Include in the output exactly the lines from the opening of the data through the line containing "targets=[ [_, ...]", and nothing more.

◆ ◆ ◆

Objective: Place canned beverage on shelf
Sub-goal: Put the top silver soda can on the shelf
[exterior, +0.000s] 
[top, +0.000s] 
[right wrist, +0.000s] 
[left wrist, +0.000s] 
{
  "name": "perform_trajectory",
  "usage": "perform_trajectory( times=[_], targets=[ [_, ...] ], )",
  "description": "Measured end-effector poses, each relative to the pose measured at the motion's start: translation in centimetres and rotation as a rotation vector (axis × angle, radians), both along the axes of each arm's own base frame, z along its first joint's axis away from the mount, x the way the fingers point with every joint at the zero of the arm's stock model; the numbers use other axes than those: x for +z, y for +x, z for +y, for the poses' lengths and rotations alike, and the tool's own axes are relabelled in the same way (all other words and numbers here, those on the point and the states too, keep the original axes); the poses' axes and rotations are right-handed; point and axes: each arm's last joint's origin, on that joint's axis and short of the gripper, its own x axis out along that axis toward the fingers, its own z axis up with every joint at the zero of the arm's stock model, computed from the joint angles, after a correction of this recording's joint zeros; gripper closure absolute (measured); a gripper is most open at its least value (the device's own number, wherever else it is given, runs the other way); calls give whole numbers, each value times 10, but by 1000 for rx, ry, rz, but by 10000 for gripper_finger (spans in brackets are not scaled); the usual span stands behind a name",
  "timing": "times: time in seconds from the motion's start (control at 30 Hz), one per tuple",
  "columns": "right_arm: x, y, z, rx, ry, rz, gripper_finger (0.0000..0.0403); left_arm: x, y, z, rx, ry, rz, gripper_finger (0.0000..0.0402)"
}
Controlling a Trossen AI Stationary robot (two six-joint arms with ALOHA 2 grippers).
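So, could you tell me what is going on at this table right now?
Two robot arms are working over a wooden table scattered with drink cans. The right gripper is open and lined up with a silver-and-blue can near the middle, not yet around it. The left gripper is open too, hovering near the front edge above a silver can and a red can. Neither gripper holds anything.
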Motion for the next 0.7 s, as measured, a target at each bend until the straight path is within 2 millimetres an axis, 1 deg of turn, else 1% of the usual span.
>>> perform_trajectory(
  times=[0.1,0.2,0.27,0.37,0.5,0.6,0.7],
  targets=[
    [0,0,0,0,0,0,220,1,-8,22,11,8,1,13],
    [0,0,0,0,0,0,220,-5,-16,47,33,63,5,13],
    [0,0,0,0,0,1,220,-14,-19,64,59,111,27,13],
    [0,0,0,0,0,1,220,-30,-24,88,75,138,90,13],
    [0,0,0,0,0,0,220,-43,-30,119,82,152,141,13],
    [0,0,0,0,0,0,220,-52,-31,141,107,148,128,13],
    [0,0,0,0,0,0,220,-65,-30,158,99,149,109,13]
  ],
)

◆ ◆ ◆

EXPECTED ANSWER:
Objective: Place canned beverage on shelf
Sub-goal: Put the top silver soda can on the shelf
[exterior, +0.000s] 
[top, +0.000s] 
[right wrist, +0.000s] 
[left wrist, +0.000s] 
{
  "name": "perform_trajectory",
  "usage": "perform_trajectory( times=[_], targets=[ [_, ...] ], )",

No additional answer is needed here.